Nayar provides a clear, well-written and frank discussion of the issues he faced and his personal thought process and learning journey during the transformation. It is rare that a sitting CEO provides such a frank and honest discussion of the company and personal journey. At 185 pages in a small format, the book is an excellent size and length for executives to read, reflect on and consider how it fits into their strategies and plans.

Recommended reading for executives who are frustrated with the current structure and culture of the modern organization.

CEO and BU executives will gain an understanding of new views on leveraging the talent, knowledge and passion of their people both internally and more importantly with customers.

HR and Staff Executives will be exposed to a different view of their role. This is not a direct focus of the book, but reading it will help you think differently about what you do and how it creates/connects to value.

Individuals will see an example of the actions and evolution involved in realizing a new way of working. Just about everyone wants to work this way and this book provides an example that can help crystallize your thoughts and how you communicate with your peers and management.

It is particularly recommended to read now or at a minimum have read during the summer months so these ideas can influence their strategic planning and initiatives for 2011.

This book will provide fresh views and a new configuration of approaches to create a new style of organization. A list of strengths and challenges are at the end of this review.

The book covers a number of `tools' and ideas that are particularly helpful for understanding what you can do to change your enterprise. Many of these ideas are based on existing thoughts, but Nayar presents them in a fresh view integrated around the idea of putting employees first. Some of the tools included in the book include:

Value Zone - the place in the organization where the company creates value with the customer. This zone is at the bottom of the enterprise not the top and that reality shapes much of the thinking in the book. You may recognize this in other words as the `moment of value'

Mirror/Mirror - a process where the company and individuals confront the truth of their situation, strengths and weaknesses, and what they need to do about it. This is a direct descendent of confronting reality in the TQM movement.

Transparent House - the role and change created by making traditional management information, plans, evaluations etc available to all.

Zero Tickets - the notion that enabling functions not only work to resolve issues but need to be dedicated to eliminating them. This again builds on TQM principles.

True 360 evaluation and feedback, which can be easily thought of as old hat but which Nayar gives a fresh perspective and experience.

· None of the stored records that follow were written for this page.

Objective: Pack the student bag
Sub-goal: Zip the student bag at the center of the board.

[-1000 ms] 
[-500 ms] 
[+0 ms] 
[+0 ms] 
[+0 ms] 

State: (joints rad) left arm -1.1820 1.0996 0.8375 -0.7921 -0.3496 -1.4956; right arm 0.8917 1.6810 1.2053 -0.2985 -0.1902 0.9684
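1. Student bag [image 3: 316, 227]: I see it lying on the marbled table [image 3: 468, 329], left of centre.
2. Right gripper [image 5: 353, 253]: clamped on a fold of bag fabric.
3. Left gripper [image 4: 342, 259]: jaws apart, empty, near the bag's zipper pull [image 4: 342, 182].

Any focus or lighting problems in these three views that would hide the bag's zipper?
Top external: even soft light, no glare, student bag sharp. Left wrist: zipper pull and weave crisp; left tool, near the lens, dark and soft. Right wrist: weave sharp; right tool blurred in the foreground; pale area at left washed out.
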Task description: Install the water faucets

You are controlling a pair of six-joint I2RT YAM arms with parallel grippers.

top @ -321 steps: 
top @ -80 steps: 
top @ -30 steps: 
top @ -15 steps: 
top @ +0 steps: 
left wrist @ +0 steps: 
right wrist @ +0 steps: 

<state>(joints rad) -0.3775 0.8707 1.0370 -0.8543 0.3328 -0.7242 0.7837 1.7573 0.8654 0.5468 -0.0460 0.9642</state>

Overall this is a good book and one that will help every executive think about how their company works and what it does to create value. It is important to note that while Nayar's company is based in India, his business is global and these techniques are working in multiple geographies, cultures and workforces. This means that his experience is readily transferable to other organizations and situations.

Strengths:

* Clear and comprehensive in terms of describing the business situation and the actions they took to address the issues. There is no consultant-ese or academic mumbo jumbo, just clear thinking clearly explained.

* Solution specific in terms of defining specific initiatives, tools, things that the company did to create results and address issues.

* Comprehensive discussing multiple aspects of the transformation from the way they worked with customers, to enabling functions, evaluations, transparency and the changing role of the CEO and their office.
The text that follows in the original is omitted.